Directions: Copy every line of the material below word for word.

Data extract:
..............................

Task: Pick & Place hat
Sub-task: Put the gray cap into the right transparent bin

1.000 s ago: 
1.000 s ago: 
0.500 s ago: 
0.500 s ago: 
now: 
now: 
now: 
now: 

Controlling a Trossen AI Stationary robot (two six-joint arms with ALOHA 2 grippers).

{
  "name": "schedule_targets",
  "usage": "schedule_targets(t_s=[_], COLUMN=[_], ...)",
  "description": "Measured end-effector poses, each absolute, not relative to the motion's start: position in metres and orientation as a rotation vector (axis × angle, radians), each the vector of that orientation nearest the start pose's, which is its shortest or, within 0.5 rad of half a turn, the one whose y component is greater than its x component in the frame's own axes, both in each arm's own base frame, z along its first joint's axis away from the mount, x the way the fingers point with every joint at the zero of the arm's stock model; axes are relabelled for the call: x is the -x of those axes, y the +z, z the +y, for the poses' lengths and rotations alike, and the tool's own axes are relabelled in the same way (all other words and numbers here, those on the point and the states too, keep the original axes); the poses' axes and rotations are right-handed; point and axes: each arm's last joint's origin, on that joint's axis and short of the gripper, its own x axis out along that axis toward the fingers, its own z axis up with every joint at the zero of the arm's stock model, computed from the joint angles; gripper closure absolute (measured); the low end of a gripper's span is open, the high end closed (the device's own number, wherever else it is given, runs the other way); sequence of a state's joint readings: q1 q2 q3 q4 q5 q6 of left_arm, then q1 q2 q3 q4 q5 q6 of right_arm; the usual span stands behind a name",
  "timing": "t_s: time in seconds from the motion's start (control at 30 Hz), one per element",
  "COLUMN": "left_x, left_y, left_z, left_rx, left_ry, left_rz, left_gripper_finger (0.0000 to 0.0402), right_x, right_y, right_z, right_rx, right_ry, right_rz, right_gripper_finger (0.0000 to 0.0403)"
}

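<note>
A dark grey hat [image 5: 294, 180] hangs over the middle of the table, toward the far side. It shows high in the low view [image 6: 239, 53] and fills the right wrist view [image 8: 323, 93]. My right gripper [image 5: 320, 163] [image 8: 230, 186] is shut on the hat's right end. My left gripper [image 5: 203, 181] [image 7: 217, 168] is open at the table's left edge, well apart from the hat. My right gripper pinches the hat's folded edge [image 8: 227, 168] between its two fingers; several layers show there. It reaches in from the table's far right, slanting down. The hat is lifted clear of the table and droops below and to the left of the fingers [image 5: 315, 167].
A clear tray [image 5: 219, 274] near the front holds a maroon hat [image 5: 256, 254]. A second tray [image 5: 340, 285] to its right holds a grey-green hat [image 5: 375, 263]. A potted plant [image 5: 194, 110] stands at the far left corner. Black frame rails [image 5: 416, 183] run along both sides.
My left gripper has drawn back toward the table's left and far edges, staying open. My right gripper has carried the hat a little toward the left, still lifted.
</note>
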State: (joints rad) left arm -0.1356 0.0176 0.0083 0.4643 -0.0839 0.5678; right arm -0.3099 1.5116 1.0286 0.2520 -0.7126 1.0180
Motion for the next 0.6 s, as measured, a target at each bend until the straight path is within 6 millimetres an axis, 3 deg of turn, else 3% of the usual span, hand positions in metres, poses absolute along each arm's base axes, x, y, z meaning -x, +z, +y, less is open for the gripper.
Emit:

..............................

Solved exercise:
Task: Pick & Place hat
Sub-task: Put the gray cap into the right transparent bin

1.000 s ago: 
1.000 s ago: 
0.500 s ago: 
0.500 s ago: 
now: 
now: 
now: 
now: 

Controlling a Trossen AI Stationary robot (two six-joint arms with ALOHA 2 grippers).

{
  "name": "schedule_targets",
  "usage": "schedule_targets(t_s=[_], COLUMN=[_], ...)",
  "description": "Measured end-effector poses, each absolute, not relative to the motion's start: position in metres and orientation as a rotation vector (axis × angle, radians), each the vector of that orientation nearest the start pose's, which is its shortest or, within 0.5 rad of half a turn, the one whose y component is greater than its x component in the frame's own axes, both in each arm's own base frame, z along its first joint's axis away from the mount, x the way the fingers point with every joint at the zero of the arm's stock model; axes are relabelled for the call: x is the -x of those axes, y the +z, z the +y, for the poses' lengths and rotations alike, and the tool's own axes are relabelled in the same way (all other words and numbers here, those on the point and the states too, keep the original axes); the poses' axes and rotations are right-handed; point and axes: each arm's last joint's origin, on that joint's axis and short of the gripper, its own x axis out along that axis toward the fingers, its own z axis up with every joint at the zero of the arm's stock model, computed from the joint angles; gripper closure absolute (measured); the low end of a gripper's span is open, the high end closed (the device's own number, wherever else it is given, runs the other way); sequence of a state's joint readings: q1 q2 q3 q4 q5 q6 of left_arm, then q1 q2 q3 q4 q5 q6 of right_arm; the usual span stands behind a name",
  "timing": "t_s: time in seconds from the motion's start (control at 30 Hz), one per element",
  "COLUMN": "left_x, left_y, left_z, left_rx, left_ry, left_rz, left_gripper_finger (0.0000 to 0.0402), right_x, right_y, right_z, right_rx, right_ry, right_rz, right_gripper_finger (0.0000 to 0.0403)"
}

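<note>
A dark grey hat [image 5: 294, 180] hangs over the middle of the table, toward the far side. It shows high in the low view [image 6: 239, 53] and fills the right wrist view [image 8: 323, 93]. My right gripper [image 5: 320, 163] [image 8: 230, 186] is shut on the hat's right end. My left gripper [image 5: 203, 181] [image 7: 217, 168] is open at the table's left edge, well apart from the hat. My right gripper pinches the hat's folded edge [image 8: 227, 168] between its two fingers; several layers show there. It reaches in from the table's far right, slanting down. The hat is lifted clear of the table and droops below and to the left of the fingers [image 5: 315, 167].
A clear tray [image 5: 219, 274] near the front holds a maroon hat [image 5: 256, 254]. A second tray [image 5: 340, 285] to its right holds a grey-green hat [image 5: 375, 263]. A potted plant [image 5: 194, 110] stands at the far left corner. Black frame rails [image 5: 416, 183] run along both sides.
My left gripper has drawn back toward the table's left and far edges, staying open. My right gripper has carried the hat a little toward the left, still lifted.
</note>
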State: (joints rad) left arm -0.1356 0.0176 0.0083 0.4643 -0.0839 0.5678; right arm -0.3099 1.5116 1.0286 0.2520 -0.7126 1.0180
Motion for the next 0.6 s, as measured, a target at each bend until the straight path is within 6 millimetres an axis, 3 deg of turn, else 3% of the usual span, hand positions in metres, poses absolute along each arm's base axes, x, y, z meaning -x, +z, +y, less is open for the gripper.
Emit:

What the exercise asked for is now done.